For several years, MongoDB has established itself as a standard among NoSQL databases. Its ability to support a large volume of data while offering maximum flexibility on data schemas makes it a database highly appreciated by developers.
In this article, we will see what are the reasons for this success, by detailing how a MongoDB database works, and when to use it.
Before learning about MongoDB, we need to understand what a NoSQL database is and how this representation is different from the other popular database family, SQL.
Indeed, the Structured Query Language (SQL) already existed before the World Wide Web. However, as the functionality of websites grew, developers wanted to create web pages using content that could change over time without redeploying code. Therefore, Not Only SQL (or NoSQL) was developed. NoSQL has relaxed the ACID properties (atomicity, consistency, isolation, durability) and guarantees better performance, better scalability, greater flexibility and reduced complexity.
The main difference with the SQL model comes in the absence of a relational model, which means that the data is no longer materialized and represented by tables. This absence (or flexibility, depending on the models) of data schema makes it possible to evolve the architecture of the database over time, which is much more difficult in an SQL context.
NoSQL databases are also designed for scaling. They have the possibility of being distributed, which makes it possible both to support large workloads (thousands of reads/writes per second) while ensuring high availability, thanks to data replication mechanisms.
In return, each tool uses its own query language: where most SQL databases support 90% of the SQL language, with NoSQL, each database has its own query language. It is therefore more difficult to change the NoSQL database, because it means rethinking its architecture and modifying the use of the query language.
Among the so-called NoSQL databases, we find several database models.
- Column-oriented databases: Cassandra, AWS DynamoDB, HBase.
- Document-oriented databases: MongoDB, Elasticsearch.
- Key/value oriented databases: Redis, Memcached.
- Graph-oriented databases: Neo4j, InfluxDB.
The choice of the basic NoSQL model mainly depends on the needs and the use case. If we often have to manipulate temporal data, we will go to a database adapted for time series. Conversely, column-oriented databases can be interesting in situations where you have to manage ECommerce items, for example.
What is MongoDB?
MongoDB development began in early 2007, when a New York-based company, 10gen, was developing a Platform as a Service similar to Heroku, AWS Elastic Beanstalk, or Google App Engine, but based on open source components. .
The initial development was focused on creating a PaaS (Platform as a Service). Their experience through different web projects has taught them that an application that becomes popular will run into scalability issues at the database level. In their search for a database to integrate into their PaaS product, no open source solution met their needs for scalability and compatibility with a Cloud architecture. This is why the 10gen team has developed in-house a new document-oriented NoSQL database technology. They will baptize it MongoDB, inspired by the word “humongous” which could be translated as “gigantic”, like the data it is supposed to host.
MongoDB was built for speed. The data is based on BSON documents, short for binary JSON. The BSON allows MongoDB to be all the faster in the calculation to find data in documents.
In order to be even more efficient in its queries, MongoDB invites the denormalization of the data in its documents.
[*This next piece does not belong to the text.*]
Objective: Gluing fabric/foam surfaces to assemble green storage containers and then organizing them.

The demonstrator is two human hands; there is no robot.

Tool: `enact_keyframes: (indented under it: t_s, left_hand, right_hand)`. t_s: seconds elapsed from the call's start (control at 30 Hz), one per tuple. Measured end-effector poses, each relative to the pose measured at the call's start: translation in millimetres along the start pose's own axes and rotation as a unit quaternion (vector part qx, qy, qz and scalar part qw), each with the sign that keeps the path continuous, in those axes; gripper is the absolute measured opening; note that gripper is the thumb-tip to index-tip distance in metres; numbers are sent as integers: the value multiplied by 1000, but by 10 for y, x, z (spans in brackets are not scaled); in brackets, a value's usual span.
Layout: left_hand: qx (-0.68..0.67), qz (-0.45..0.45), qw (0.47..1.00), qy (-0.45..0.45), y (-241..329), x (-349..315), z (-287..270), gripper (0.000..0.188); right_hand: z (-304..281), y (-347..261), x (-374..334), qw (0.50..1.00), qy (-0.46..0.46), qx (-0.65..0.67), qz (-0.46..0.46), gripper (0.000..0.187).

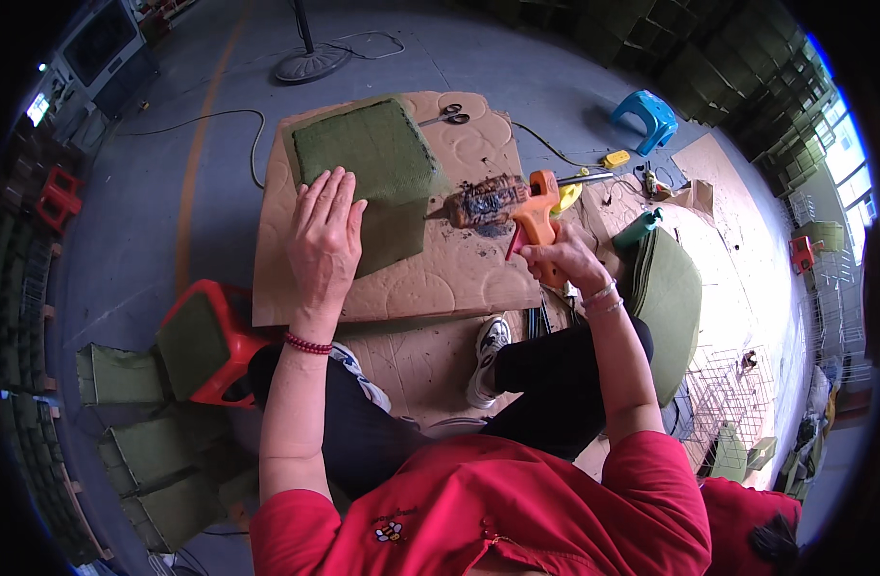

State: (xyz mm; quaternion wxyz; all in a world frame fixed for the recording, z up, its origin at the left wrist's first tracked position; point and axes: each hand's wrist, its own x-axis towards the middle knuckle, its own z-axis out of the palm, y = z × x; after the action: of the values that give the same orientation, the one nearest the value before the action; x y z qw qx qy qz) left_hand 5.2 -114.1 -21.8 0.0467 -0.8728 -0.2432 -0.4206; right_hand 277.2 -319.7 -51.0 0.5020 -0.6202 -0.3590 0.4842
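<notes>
My left hand (326,226) lies flat with its fingers stretched out on the near left part of a green fabric-covered box (368,144). My right hand (572,257) is wrapped round the handle of an orange hot glue gun (543,204). Dark, crusted residue coats the gun's barrel, and its nozzle points left toward the box's right side, a little apart from it. Both box and gun are over a cardboard-topped work surface (459,278). At the box's far right corner lies a pair of scissors (449,115) with dark handles.
A blue stool (646,120) stands at the far right, with a yellow power strip (616,158) near it. On the left is a red stool (230,331) beside stacked green boxes (152,451). Green panels (672,307) and a wire rack (733,398) are at the right.
</notes>
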Motion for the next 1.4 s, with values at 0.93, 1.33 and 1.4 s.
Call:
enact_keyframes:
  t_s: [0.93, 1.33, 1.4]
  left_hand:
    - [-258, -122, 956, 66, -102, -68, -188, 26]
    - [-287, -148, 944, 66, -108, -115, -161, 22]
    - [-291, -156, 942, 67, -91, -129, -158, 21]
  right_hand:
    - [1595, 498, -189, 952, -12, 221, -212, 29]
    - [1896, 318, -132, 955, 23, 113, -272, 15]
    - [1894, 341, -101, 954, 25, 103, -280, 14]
Where a good practice in SQL was to have specific tables and foreign keys to refer to data during joins, MongoDB encourages denormalization by duplicating the data where it is requested.
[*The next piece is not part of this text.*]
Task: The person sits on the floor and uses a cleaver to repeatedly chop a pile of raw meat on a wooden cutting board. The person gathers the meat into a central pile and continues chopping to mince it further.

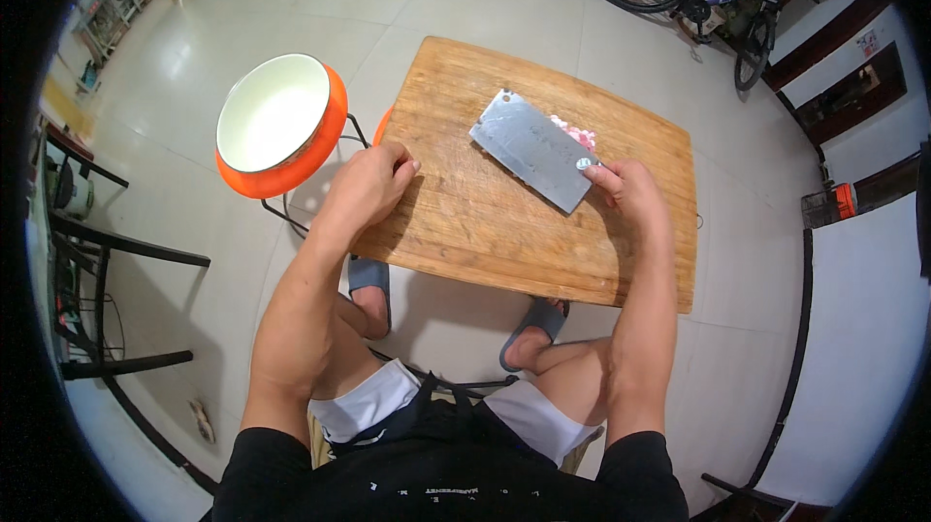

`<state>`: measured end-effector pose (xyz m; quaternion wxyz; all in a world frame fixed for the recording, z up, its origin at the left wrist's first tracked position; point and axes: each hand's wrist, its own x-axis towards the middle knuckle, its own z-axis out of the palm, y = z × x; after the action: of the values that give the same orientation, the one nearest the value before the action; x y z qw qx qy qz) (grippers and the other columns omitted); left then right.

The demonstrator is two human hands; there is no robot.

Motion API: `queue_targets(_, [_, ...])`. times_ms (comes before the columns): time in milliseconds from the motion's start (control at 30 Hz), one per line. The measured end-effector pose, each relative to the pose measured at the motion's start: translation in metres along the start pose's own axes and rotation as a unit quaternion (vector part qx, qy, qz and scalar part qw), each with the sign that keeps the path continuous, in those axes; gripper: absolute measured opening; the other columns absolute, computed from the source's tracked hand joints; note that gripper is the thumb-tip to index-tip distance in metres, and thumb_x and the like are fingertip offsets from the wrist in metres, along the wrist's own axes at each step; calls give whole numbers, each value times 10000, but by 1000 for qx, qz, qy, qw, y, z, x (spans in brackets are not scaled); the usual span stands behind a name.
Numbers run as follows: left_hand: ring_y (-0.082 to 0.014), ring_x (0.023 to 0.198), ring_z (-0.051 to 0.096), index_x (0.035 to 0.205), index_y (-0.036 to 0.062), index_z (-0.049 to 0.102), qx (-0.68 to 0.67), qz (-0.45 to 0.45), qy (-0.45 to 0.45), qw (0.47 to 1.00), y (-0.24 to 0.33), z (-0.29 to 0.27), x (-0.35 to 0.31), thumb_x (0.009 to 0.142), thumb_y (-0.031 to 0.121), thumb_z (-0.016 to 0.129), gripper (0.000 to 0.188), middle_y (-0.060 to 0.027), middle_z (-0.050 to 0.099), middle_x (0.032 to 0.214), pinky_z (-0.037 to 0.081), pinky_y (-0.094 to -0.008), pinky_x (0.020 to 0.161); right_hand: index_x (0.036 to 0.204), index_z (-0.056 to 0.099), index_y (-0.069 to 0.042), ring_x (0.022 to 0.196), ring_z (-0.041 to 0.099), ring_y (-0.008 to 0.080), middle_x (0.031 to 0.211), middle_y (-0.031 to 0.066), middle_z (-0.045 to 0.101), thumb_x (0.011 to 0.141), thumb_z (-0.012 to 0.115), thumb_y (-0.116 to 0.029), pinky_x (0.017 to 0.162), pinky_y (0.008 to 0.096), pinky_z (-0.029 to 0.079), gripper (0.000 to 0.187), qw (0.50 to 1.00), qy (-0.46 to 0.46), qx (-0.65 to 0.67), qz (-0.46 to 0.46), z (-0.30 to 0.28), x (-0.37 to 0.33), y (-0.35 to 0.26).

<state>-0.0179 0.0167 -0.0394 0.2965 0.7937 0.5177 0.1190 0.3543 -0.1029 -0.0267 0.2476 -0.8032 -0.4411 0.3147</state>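
The right hand (635, 194) grasps the cleaver (531, 152) at its handle end, thumb pressed on top, probably to keep the broad blade steady as it slants over the wooden worktop (465, 241). The left hand (373, 185) curls loosely closed at the left edge, nothing visible in it, perhaps there to stay clear of the blade. Pink diced meat (576, 133) sits partly hidden behind the cleaver. Farther left, a white-lined bowl (233, 129), seemingly empty, rests on an orange stool (260, 185), likely for easy reach.

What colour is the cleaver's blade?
Silver-grey; the cleaver blade shows best in the head view.
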Motion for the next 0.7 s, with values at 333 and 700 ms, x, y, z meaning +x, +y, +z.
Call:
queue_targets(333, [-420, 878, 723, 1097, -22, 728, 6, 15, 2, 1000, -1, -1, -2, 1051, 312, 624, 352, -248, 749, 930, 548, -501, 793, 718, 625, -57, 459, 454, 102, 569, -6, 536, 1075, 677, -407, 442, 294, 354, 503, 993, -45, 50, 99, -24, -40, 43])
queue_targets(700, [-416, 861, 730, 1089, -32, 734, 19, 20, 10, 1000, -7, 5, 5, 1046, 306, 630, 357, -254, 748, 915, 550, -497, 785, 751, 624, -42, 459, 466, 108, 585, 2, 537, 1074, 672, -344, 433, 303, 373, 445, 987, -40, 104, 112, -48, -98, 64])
MongoDB was designed for the age of cloud and distributed infrastructure. To ensure stability, one of the key concepts of MongoDB is to always have more than one copy of the database available in order to ensure always-fast availability even in the event of failure of the main machine.
MongoDB was designed for flexibility. Unlike SQL databases, the data in a Mongo collection can be completely heterogeneous. This is called Schemaless. The advantage of not necessarily having a strict data structure is to be able to quickly change its data structure.
This flexibility is greatly appreciated at all stages of an application’s maturity. Where at the beginning of the project, modifying a data schema in SQL is relatively easy, this same modification can become a hell in a project with several hundred linked tables. It is to this problem that MongoDB answers with the freedom to be able to adjust the properties of each document in a collection, without having to modify all the documents of the collection.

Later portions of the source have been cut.